### [Assignment]
Go to the line holding "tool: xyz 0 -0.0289" in the entries below and write out exactly every line down to and including the line holding "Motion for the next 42".

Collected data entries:
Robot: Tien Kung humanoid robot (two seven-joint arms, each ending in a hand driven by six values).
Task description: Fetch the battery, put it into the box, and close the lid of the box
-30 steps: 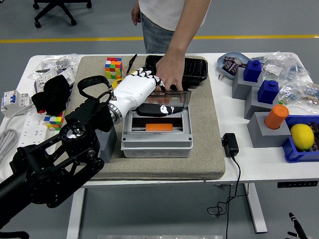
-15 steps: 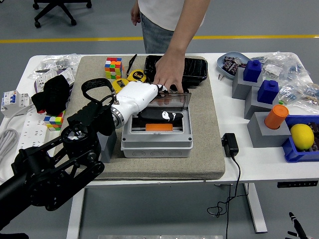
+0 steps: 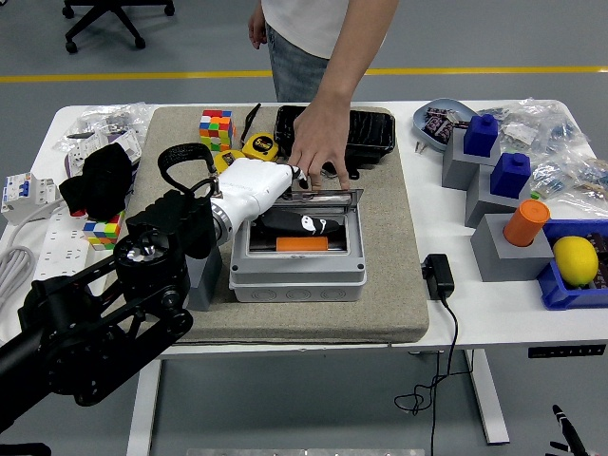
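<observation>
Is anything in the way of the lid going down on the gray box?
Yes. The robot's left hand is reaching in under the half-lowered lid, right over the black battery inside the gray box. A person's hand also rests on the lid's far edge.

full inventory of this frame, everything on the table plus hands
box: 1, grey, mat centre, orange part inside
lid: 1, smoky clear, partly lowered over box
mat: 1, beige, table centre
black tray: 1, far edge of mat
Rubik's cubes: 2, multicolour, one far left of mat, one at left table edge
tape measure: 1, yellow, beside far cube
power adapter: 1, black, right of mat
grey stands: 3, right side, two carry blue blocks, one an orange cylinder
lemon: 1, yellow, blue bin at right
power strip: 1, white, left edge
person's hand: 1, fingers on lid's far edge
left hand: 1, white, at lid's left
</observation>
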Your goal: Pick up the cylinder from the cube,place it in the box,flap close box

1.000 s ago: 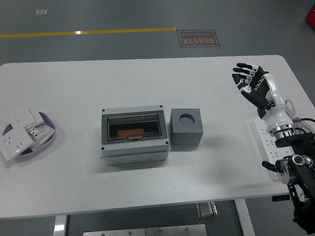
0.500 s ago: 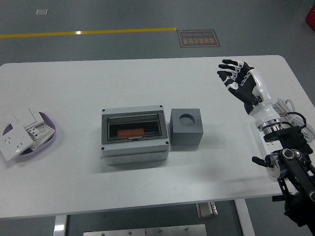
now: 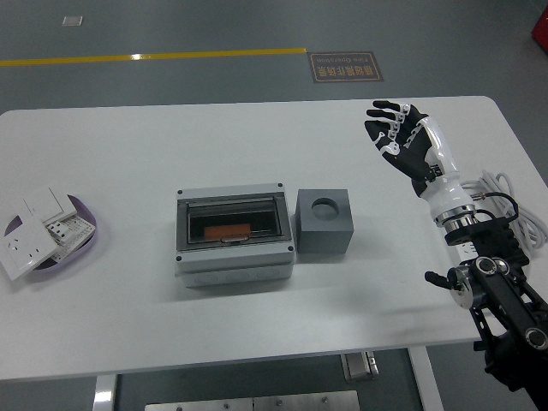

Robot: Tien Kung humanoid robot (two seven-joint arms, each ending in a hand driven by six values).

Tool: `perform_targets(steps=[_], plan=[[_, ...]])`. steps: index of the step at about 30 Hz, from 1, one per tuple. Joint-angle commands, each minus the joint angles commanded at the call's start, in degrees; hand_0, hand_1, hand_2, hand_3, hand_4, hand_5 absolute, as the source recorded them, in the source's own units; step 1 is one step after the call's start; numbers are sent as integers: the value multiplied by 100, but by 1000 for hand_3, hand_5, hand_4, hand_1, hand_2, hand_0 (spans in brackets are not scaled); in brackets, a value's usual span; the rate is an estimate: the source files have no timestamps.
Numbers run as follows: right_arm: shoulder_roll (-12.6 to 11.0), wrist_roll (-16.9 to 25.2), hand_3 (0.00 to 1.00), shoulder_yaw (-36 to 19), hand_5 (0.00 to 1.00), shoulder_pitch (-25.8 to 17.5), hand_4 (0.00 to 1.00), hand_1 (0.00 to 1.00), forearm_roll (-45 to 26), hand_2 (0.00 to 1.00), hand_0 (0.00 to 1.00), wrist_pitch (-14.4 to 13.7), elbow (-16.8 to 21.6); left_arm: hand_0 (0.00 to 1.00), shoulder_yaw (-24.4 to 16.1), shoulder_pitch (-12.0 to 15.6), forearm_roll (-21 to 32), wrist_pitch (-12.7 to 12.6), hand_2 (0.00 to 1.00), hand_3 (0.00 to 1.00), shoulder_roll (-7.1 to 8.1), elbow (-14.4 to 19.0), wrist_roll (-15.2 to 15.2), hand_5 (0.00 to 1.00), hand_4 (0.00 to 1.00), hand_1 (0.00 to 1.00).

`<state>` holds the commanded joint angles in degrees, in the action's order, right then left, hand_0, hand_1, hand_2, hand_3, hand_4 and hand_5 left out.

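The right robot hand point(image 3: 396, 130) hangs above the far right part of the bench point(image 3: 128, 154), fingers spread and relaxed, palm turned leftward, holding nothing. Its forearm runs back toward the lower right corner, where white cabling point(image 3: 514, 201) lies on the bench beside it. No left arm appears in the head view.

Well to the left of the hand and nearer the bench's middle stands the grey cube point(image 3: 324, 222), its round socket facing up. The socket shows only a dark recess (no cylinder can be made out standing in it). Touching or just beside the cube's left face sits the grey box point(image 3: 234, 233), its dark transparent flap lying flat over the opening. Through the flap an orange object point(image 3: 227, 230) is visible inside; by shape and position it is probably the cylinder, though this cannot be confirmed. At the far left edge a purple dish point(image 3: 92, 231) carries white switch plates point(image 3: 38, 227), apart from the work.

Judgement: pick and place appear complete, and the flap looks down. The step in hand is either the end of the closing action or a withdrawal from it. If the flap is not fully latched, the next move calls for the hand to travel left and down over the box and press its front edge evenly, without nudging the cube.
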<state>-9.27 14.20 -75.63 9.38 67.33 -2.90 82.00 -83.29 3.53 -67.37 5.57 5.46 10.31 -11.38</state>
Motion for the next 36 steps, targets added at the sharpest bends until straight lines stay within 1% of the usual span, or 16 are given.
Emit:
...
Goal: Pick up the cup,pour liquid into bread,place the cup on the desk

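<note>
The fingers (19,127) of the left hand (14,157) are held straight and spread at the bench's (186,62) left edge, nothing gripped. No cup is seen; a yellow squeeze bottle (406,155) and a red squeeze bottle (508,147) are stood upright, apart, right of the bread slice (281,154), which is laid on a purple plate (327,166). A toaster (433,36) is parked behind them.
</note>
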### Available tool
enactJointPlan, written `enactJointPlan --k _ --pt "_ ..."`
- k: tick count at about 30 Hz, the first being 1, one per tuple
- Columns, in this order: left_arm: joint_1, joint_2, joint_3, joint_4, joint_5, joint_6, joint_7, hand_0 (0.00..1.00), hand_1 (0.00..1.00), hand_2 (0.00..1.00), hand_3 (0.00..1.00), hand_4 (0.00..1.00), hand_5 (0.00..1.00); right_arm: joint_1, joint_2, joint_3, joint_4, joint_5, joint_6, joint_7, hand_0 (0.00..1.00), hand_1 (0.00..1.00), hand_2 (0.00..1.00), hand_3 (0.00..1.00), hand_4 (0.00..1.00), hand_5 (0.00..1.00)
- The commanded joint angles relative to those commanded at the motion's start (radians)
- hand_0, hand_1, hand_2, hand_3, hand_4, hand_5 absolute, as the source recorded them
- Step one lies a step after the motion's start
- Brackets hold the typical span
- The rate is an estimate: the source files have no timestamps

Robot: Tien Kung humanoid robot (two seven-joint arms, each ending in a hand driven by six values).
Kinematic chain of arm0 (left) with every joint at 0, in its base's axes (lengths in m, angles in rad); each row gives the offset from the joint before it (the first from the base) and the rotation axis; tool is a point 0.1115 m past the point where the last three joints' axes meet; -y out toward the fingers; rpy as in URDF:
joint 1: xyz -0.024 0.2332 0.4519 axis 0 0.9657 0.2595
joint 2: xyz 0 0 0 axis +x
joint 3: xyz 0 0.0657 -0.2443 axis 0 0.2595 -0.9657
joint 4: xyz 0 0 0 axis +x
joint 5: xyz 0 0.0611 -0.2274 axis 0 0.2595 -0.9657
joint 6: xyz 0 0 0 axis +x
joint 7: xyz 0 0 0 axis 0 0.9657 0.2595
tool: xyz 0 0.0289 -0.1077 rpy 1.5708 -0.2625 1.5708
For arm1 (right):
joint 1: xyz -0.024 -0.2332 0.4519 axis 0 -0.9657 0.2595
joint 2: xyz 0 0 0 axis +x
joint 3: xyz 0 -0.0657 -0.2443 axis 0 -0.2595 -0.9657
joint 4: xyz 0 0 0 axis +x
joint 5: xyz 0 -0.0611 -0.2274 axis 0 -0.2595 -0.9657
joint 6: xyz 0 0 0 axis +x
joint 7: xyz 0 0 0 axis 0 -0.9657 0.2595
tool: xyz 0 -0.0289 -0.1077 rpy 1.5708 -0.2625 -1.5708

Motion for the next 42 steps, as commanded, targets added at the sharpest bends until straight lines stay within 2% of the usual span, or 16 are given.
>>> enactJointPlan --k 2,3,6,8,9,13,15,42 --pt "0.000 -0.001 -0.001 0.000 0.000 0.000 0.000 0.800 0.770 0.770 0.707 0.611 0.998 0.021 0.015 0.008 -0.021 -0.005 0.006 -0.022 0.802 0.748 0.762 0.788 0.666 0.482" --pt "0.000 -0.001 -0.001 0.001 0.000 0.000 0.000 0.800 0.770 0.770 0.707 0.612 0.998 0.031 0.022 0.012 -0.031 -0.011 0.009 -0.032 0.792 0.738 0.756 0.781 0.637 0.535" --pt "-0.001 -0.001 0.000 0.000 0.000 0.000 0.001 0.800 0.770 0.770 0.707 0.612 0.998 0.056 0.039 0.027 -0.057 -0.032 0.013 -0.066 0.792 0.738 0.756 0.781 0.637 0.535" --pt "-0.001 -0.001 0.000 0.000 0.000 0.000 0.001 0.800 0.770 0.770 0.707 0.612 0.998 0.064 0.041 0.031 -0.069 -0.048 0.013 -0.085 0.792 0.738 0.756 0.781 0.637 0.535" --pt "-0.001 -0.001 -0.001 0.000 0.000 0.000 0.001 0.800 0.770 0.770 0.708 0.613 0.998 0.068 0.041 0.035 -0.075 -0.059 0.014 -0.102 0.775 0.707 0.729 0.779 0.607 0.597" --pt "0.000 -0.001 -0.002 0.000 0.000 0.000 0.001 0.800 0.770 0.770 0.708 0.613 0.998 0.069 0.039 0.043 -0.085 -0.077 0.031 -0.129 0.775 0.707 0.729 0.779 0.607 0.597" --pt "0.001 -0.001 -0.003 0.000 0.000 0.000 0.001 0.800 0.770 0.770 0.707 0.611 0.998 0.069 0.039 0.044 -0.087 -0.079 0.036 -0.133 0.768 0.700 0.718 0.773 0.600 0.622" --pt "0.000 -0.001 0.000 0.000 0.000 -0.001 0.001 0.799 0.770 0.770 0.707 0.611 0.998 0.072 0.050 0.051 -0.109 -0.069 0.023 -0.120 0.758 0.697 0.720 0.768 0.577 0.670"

### [Reply]
tool: xyz 0 -0.0289 -0.1077 rpy 1.5708 -0.2625 -1.5708

Motion for the next 42 steps, as commanded, targets added at the sharpest bends until straight lines stay within 2% of the usual span, or 16 are given.

Apart from this answer, nothing more is required.